The derivatives market is pricing in slightly more than two Fed increases in 2016, compared with the four moves that Fed officials laid out in their latest quarterly forecasts. Interest-rate derivatives traders see the fed funds rate at about 0.94 per cent at the end of 2016, compared with the median outlook of central bank officials of 1.375 per cent.
US economic growth, which slowed to an annualized rate of 2.1 per cent in the third quarter of 2015, is forecast to be 2.5 per cent for all of 2015 and remain at the same pace in 2016, according to a Bloomberg survey of 81 economists. Amid tepid growth, inflation has been below the Fed's 2 per cent target for more than three years, with the central bank's preferred gauge rising 0.4 per cent in the 12 months ended in November.
The difference between yields on government debt and similar-maturity Treasury Inflation Protected Securities, known as the break-even rate, shows traders are pricing in a sub-2 per cent US inflation rate for the next 30 years.

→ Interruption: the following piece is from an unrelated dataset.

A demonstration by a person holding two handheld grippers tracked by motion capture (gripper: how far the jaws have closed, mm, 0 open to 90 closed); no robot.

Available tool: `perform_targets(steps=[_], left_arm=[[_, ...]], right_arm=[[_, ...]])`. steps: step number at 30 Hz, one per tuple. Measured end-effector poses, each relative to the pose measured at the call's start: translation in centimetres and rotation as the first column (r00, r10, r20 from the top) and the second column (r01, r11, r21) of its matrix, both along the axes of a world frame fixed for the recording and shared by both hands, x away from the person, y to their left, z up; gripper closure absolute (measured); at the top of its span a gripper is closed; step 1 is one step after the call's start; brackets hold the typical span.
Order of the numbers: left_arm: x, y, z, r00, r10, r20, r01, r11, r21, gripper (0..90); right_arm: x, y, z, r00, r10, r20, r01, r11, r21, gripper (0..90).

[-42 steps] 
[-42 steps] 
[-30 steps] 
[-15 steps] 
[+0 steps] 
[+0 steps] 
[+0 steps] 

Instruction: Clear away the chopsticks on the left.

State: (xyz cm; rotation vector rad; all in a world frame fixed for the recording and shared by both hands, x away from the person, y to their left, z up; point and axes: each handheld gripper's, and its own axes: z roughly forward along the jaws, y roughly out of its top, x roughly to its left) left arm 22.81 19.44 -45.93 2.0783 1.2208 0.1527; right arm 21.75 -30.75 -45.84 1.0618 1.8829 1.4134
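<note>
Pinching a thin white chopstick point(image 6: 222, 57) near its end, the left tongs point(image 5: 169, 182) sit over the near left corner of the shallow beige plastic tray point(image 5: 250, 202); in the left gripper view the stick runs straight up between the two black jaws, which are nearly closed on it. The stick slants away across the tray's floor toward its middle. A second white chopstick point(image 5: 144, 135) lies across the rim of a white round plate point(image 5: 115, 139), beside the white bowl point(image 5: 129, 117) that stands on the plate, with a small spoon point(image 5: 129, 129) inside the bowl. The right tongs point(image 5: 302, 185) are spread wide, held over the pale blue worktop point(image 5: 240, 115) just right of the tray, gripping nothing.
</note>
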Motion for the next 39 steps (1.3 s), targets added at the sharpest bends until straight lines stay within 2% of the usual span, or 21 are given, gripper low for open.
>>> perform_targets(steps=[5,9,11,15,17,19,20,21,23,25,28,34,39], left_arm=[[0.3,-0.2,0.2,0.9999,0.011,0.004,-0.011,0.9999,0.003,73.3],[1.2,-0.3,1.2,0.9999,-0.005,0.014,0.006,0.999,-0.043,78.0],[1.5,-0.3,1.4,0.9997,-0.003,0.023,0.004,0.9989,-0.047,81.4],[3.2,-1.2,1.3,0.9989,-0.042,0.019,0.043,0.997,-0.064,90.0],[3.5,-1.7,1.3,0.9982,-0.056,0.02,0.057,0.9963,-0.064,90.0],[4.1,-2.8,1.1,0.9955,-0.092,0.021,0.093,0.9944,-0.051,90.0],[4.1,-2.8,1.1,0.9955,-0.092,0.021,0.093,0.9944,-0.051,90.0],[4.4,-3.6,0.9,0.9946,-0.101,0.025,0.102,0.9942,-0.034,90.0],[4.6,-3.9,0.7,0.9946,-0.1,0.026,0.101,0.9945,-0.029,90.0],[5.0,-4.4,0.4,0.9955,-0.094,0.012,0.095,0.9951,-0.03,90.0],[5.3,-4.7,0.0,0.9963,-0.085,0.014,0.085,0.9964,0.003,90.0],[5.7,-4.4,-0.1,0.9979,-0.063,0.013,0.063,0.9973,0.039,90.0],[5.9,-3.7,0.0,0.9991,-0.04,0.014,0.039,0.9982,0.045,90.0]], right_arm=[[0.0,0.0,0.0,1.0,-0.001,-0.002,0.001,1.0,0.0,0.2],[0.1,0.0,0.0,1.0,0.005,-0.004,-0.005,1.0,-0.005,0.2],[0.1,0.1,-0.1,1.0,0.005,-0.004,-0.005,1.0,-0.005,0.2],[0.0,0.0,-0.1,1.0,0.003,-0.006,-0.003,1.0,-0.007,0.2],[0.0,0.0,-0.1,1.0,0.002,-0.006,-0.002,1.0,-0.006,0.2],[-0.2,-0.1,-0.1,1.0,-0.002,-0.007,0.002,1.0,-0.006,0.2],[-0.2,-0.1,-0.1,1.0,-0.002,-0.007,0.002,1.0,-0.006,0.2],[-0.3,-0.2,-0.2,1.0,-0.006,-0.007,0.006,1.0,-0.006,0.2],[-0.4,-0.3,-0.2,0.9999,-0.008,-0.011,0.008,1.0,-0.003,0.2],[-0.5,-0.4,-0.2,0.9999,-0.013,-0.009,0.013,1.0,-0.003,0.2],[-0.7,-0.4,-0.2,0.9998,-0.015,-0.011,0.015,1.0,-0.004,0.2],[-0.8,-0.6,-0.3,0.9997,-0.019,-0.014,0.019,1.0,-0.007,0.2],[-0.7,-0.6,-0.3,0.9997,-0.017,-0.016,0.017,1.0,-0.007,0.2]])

"We are not clicking on all cylinders from the economic point of view yet," said Buchta, who spent two decades at Bear Stearns Cos until its 2008 purchase by JPMorgan Chase & Co.
History shows long-term Treasuries often fare well in a rising-rate environment. Every time the Fed has raised rates over the past four decades, betting that longer-term Treasuries would outperform short-term debt has proved to be a big winner, as higher rates stemmed inflation and kept economic growth from overheating, according to data compiled by Bloomberg.